2.2.6. Topographical Analysis

Based on DEM (90 m of cell size), the elevation, slope, aspect, change rate of slope, terrain relief, and topographical surface roughness were calculated with 5 km, 10 km, and 15 km buffer zones at each meteorological station. The terrain relief was calculated using 4 different sizes of neighborhood analysis in geographical information science (GIS) software: 3 × 3 ,   5 × 5 ,   7 × 7 , and 9 × 9 cell sizes [56].
The topographical surface roughness was calculated using the following equation:
R = 1 / cos ( P )
where R is the surface roughness and P represents the slope.
Pearson’s correlation was then utilized to analyze the relationship between topographical indices and annual DW.
In this study, the statistical analysis and correlation tests were carried out using Excel and SPSS, and GIS and RS analysis were carried out using ArcGIS and PIE (Pixel Information Expert) software, and PIE-Engine platform.

3. Results

3.1. Interannual Characteristics of Drought and Waterlogging

By calculating the mean annual Z index from 33 meteorological stations (Figure 2a) during the 1960–2020 period, it can be seen that: years with drought or waterlogging accounted for 23% of the study period; the lowest value of mean annual Z index was in 2011, which means that HD occurred in this year; there were also HDs in 1989 and 2013; and that there were five years of SD (1960, 1966, 1981, 2005, and 2009). The highest value of the mean annual Z index was in 2020, and four years of PW were recorded during the study period.
The results of the MK test for change in the arithmetic mean annual Z index is shown in Figure 2b. Within the 95% confidence range, the mean annual Z index experienced seven mutations and the frequency of change was relatively higher during the 1997–2000 period. In 1963, 1982, and 1990, the value changed from negative to positive: it changed from PD to normal in 1963, from SD to normal in 1982, and from HD to normal in 1990. The second mutation was in 1967: it changed from SD to PW and then to normal. Although the results of the MK test (Figure 2b) changed quite often during the 1997–2000 period, these years were all within the normal range.
The intensity (Equation (7)) and number of meteorological stations recording annual DW during the 1960–2020 period are presented in Figure 3. During the study period, the years where both drought and waterlogging were recorded account for 87%, and the years with a higher intensity of drought than waterlogging account for 77% (Figure 3a). The highest intensity of drought appeared in nine separate years (1965, 1969, 1974, 1976, 1983, 1993, 1997, 2002, 2020). The highest intensity of waterlogging was in 2015, followed by values of 2.22–2.35 in six separate years (1972, 1983, 1997, 2004, 2014, 2020).
For every year, the number of stations that recorded DW is shown in Figure 3b. The years where the stations had more drought than waterlogging account for 46%. The year when the most stations recorded drought (31 stations) was 2011, followed by 2009 (24 stations) and 1989 (22 stations). The years when most stations recorded waterlogging (21 stations) were 1967 and 2020, followed by 1977 (19 stations) and 2014 (17 stations). There were eight years with either no droughts or floods, in which four years saw no drought (1961, 1967, 1982, and 2014) and four years saw no waterlogging (1966, 2006, 2009, and 2011). In terms of the annual data of all the stations (33 stations × 61 years), HD accounted for 10.88%, SD was 7.70%, PD was 3.78%, PW was 6.01%; SW was 12.43%, and HW was 4.47%.
The proportion of the stations at each level of DW (annual) within the administrative sub-divisions (Figure 1) is shown in Table 2. The highest proportion of all levels of DW was in Bijie (64.34%), followed by Qiannan (49.51%) and Anshun (45.90%).
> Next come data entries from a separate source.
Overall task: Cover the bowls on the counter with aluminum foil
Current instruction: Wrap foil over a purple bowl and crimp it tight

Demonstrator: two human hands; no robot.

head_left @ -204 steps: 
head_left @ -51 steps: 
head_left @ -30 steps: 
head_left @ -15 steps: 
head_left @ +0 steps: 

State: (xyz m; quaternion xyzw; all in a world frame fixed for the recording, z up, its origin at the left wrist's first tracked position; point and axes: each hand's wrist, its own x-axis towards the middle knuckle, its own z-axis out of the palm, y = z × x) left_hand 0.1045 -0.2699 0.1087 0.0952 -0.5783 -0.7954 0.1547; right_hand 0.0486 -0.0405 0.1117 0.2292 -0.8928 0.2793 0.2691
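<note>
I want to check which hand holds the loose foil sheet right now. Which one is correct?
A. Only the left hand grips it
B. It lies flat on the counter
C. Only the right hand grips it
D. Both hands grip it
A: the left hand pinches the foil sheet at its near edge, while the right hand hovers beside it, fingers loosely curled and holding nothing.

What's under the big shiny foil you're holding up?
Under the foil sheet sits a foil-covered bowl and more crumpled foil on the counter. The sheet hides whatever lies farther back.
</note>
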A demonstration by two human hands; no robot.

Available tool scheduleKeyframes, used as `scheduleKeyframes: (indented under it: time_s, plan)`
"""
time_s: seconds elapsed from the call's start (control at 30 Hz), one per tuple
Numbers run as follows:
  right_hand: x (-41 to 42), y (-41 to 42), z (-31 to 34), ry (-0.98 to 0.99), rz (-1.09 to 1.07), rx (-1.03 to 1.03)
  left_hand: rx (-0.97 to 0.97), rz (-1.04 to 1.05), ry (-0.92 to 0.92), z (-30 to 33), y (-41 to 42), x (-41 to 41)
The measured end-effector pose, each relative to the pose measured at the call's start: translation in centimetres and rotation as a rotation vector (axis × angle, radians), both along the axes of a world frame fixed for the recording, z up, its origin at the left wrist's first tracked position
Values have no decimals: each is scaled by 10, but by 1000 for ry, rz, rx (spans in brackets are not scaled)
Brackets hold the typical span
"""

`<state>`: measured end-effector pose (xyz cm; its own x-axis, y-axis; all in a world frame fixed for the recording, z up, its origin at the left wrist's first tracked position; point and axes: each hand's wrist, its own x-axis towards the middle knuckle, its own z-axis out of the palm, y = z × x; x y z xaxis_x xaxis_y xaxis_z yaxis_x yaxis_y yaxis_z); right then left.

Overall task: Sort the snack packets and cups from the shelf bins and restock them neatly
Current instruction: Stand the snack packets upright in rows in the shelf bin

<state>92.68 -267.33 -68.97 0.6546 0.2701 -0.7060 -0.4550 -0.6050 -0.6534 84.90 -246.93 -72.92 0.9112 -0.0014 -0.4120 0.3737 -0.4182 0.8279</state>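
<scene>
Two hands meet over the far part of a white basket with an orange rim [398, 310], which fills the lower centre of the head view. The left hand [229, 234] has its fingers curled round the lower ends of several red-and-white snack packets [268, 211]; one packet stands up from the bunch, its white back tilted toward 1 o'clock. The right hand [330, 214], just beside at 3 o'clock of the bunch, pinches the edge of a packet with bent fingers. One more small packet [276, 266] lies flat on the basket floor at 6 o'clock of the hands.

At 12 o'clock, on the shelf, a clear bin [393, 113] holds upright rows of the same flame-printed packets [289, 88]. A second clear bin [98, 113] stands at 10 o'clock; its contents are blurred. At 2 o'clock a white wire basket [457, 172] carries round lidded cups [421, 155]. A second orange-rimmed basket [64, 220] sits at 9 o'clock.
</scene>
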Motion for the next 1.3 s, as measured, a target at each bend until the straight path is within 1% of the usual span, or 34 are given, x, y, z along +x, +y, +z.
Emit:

The smallest proportion of all levels of DW was in Liupanshui (37.70%), followed by Qianxinan (37.86%) and Tongren (38.80%).
The frequency of annual DW at each meteorological station is shown in Figure 4. At the level of HD, the highest value (30 years) was from northwest of the study area, followed by the central and southern regions (up to 22 years); lower values were seen in the north and southwest; the lowest was zero in the east. For SD, the value was high in the center, south, and east (up to 12 years), and low in the west (the lowest frequency was zero years). For PD, the frequency was higher in the southwest and east (up to seven years) and lower in the north, center, and west. For HW, the frequency was high in the center (up to 16 years), followed by the southwest and then the north, and was lowest in the south. For SW, the highest frequency was in the center (up to 32 years), followed by the southwest, southeast, and north; but it was low in the northwest and east. For PW, the frequency was higher in the southeast (up to 9) followed by the west, and lower in the north and east.
The spatial distribution of the annual NDDWI from all stations is shown in Figure 5. The stations with positive NDDWI were more than those with negative NDDWI (19 were positive, 14 were negative). There were 14 stations with an absolute NDDWI of ≥0.5, in which 8 stations were positive and 6 were negative. The highest NDDWI was at Qixingguan (0.93) and the lowest was at Zhijin (−0.96). Most negative NDDWI stations were in the east and southwest, and those with positive NDDWI were scattered within the study area (positive NDDWI was high in the northwest and south).
From 1960 to 2020, by calculating annual the Z index of the whole province and nine administrative sub-divisions, the results (Table 3) show that drought increased significantly in Bijie, waterlogging of all sub-divisions decreased, and the decline was significant only in Bijie.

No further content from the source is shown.